On June 20, 2006, the Company entered into the First Amendment to the 2005 Agreement (the “Amendment”) to ease some of the restrictive covenants related to dividends and stock repurchases. The Amendment also increased the amount of capital expenditures allowed under the 2005 Agreement to $46 million in 2006, $48 million in 2007, and $50 million per year thereafter.
 
On February 11, 2005, the Company issued $275.0 million in aggregate principal amount of second priority senior secured floating rate notes. The floating rate notes mature on February 15, 2012. During 2005, the Company entered into two three-year interest rate swap agreements in order to obtain a fixed rate with respect to $200.0 million of its outstanding floating rate debt and thereby reduce its exposure to interest rate volatility.

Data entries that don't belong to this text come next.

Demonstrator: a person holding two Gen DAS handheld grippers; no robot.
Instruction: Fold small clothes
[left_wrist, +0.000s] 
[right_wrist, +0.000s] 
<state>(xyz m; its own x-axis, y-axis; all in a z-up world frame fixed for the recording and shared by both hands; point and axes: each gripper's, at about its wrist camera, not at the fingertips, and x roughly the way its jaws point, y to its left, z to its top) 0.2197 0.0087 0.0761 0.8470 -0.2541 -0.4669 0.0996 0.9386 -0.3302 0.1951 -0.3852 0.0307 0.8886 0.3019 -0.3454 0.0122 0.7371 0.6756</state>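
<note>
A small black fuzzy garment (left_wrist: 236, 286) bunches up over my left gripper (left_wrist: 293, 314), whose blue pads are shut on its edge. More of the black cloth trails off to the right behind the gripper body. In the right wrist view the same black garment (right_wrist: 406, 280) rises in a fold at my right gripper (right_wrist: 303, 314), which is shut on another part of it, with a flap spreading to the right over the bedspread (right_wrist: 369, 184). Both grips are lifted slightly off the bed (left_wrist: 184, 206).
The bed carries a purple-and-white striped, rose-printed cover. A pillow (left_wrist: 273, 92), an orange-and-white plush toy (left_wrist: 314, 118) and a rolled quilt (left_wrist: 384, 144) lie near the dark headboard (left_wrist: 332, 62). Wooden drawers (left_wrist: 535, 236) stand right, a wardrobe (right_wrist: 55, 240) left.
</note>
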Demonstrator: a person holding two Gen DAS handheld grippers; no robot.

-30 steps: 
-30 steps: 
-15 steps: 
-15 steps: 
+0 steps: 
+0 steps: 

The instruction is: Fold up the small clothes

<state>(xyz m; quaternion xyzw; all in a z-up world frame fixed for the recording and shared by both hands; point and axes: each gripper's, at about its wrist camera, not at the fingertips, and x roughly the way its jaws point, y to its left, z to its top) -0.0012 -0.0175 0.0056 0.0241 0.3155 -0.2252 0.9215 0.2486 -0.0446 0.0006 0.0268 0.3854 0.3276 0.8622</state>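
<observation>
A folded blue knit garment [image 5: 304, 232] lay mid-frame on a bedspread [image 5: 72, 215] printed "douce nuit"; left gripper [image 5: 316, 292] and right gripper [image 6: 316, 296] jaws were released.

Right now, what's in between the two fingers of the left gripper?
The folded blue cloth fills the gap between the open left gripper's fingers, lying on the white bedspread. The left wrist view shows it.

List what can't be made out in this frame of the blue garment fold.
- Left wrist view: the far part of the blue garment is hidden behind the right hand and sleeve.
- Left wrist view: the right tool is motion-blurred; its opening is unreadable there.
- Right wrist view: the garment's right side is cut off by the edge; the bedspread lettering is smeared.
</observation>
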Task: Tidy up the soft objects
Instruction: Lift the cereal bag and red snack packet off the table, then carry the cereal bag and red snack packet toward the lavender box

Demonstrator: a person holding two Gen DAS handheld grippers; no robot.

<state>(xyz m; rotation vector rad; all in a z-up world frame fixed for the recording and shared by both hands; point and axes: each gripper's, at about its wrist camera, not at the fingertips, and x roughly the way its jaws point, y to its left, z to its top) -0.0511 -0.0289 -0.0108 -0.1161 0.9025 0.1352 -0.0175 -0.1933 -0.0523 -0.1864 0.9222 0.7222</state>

The weighted-average interest rate at September 30, 2006 for the floating rate notes was 8.68% including the effect of interest rate swap agreements.
 
The Company completed construction on a new multi-purpose facility during the first quarter of 2006. Based on the evaluation of the construction project in accordance with Emerging Issues Task Force No. 97-10, The Effect of Lessee Involvement in Asset Construction, the Company was deemed the owner of the facility during the construction period. Effectively, a sale and leaseback of the facility occurred when construction was completed and the lease term began. Based on criteria outlined in SFAS No. 98, Accounting for Leases, this transaction did not qualify for sale-leaseback accounting. As a result, the building and the offsetting long-term lease obligation are included on the consolidated balance sheet as a component of fixed assets and other debt, respectively. The building is being depreciated over its useful life, and the lease obligation is being amortized such that there will be no gain or loss recorded if the lease is not extended at the end of the term.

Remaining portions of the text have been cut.